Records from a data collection
┄┄┄┄┄┄┄┄┄┄┄┄┄┄┄┄┄┄┄┄

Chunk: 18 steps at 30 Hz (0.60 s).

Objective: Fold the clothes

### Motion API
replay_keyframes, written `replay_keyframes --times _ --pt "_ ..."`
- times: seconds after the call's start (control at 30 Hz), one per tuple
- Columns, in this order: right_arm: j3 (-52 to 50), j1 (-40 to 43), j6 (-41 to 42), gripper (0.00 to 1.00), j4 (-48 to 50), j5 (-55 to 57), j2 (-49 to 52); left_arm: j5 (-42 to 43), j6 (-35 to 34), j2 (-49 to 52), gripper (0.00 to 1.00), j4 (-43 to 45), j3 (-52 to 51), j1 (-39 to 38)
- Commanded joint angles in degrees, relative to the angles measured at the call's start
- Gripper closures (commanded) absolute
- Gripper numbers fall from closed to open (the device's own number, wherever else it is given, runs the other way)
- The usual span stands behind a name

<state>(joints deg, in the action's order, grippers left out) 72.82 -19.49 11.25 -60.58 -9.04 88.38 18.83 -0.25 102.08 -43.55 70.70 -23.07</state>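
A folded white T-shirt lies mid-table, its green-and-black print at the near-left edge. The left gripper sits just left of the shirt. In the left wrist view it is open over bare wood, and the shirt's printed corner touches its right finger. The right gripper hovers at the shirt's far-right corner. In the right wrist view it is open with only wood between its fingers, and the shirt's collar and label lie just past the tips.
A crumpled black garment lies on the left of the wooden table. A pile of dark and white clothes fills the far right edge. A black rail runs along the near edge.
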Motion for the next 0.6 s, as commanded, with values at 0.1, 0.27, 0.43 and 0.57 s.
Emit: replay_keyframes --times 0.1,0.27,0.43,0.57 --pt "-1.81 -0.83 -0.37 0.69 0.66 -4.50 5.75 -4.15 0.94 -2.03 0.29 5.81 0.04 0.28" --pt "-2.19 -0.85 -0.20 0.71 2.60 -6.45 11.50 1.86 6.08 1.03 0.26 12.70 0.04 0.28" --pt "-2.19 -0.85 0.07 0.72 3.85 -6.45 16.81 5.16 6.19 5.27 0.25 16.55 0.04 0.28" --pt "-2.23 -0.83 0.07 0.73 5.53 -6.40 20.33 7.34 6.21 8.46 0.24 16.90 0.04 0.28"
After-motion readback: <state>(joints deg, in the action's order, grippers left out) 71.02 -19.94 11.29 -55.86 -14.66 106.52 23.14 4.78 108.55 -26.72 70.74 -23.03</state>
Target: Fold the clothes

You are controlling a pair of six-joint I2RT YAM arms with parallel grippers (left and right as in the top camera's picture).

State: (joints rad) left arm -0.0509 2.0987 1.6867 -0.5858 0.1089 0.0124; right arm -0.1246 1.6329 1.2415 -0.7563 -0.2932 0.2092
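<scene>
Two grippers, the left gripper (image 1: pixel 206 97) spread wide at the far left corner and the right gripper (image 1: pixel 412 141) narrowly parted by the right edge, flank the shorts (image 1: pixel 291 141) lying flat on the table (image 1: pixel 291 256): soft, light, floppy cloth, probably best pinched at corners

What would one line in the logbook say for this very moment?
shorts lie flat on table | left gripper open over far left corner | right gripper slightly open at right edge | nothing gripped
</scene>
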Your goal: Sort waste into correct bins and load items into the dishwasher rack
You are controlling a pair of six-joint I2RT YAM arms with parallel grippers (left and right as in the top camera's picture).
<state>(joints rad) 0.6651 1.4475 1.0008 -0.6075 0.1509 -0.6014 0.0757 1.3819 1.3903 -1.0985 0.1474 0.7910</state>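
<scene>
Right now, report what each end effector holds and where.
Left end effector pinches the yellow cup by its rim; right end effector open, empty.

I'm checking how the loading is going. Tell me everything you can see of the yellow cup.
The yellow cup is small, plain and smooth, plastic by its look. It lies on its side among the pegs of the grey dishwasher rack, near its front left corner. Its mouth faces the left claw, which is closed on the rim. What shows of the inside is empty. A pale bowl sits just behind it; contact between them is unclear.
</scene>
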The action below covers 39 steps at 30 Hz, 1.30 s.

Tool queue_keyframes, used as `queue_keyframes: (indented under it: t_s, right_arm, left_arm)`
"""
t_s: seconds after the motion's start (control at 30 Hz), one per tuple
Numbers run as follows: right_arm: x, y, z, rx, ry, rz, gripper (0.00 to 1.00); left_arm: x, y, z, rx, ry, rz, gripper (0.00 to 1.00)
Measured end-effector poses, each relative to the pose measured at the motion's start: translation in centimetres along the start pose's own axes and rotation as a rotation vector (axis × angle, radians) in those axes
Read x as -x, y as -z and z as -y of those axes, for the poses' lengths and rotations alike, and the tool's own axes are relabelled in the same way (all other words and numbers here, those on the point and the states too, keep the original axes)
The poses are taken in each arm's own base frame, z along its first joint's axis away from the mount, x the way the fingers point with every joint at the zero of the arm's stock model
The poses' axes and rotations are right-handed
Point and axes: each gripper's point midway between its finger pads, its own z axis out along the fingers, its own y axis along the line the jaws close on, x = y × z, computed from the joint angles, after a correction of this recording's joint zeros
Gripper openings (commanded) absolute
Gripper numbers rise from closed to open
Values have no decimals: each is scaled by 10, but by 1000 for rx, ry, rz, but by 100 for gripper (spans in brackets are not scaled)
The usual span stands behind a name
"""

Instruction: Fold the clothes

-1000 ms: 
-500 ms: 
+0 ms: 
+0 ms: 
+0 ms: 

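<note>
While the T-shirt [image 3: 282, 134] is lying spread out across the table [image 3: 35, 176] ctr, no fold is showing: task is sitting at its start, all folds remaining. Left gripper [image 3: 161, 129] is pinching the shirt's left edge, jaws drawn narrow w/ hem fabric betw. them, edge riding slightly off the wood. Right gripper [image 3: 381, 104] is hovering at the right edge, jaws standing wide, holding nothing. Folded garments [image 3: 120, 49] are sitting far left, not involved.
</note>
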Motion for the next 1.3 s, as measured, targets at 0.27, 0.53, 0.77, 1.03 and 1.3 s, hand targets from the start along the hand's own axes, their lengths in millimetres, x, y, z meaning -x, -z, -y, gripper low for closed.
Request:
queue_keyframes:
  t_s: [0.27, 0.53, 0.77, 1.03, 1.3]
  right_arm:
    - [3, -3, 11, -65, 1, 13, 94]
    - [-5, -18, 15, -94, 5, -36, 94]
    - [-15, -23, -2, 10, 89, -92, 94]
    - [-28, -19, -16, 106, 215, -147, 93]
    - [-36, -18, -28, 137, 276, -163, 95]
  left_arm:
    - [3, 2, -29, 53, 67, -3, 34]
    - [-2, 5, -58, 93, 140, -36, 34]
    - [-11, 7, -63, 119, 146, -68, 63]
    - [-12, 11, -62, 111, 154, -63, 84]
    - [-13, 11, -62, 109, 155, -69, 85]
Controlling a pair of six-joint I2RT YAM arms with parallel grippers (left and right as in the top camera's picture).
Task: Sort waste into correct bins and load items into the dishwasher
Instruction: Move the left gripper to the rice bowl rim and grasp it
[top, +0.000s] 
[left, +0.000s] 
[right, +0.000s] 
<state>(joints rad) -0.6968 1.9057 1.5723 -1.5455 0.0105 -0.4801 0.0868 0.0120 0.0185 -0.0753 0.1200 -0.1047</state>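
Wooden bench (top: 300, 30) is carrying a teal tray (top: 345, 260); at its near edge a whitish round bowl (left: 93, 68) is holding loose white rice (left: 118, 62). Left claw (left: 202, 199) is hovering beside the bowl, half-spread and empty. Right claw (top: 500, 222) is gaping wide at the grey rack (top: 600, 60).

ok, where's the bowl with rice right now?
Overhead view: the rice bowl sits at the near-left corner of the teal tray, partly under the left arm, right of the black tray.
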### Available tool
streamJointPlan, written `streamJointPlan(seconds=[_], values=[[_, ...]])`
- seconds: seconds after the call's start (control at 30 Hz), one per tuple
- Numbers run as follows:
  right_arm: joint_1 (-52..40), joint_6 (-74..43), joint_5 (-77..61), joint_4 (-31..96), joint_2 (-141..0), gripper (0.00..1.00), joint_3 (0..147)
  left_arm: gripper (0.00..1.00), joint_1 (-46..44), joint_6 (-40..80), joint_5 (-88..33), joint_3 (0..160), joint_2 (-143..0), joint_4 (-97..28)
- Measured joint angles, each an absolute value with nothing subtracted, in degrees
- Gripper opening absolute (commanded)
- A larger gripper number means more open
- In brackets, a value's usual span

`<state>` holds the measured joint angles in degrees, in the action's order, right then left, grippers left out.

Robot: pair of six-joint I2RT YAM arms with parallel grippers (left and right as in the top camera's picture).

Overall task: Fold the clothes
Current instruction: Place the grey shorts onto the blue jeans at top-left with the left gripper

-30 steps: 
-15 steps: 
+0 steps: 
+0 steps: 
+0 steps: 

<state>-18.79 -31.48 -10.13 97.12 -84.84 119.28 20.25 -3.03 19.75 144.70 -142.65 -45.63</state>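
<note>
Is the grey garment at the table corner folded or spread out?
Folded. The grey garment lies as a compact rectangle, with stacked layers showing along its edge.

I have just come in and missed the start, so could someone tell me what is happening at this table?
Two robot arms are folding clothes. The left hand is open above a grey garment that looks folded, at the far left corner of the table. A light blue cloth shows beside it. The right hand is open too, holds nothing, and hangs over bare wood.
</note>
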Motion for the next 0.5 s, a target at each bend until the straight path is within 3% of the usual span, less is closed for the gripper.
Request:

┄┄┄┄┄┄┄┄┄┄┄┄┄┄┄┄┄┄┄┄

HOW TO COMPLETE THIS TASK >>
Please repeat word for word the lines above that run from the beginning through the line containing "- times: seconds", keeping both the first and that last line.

RESPONSE >>
Chunk: 18 steps at 30 Hz (0.60 s).

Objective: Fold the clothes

### Motion API
replay_keyframes, written `replay_keyframes --times _ --pt "_ ..."`
- times: seconds after the call's start (control at 30 Hz), one per tuple

This exercise has been worked through to completion.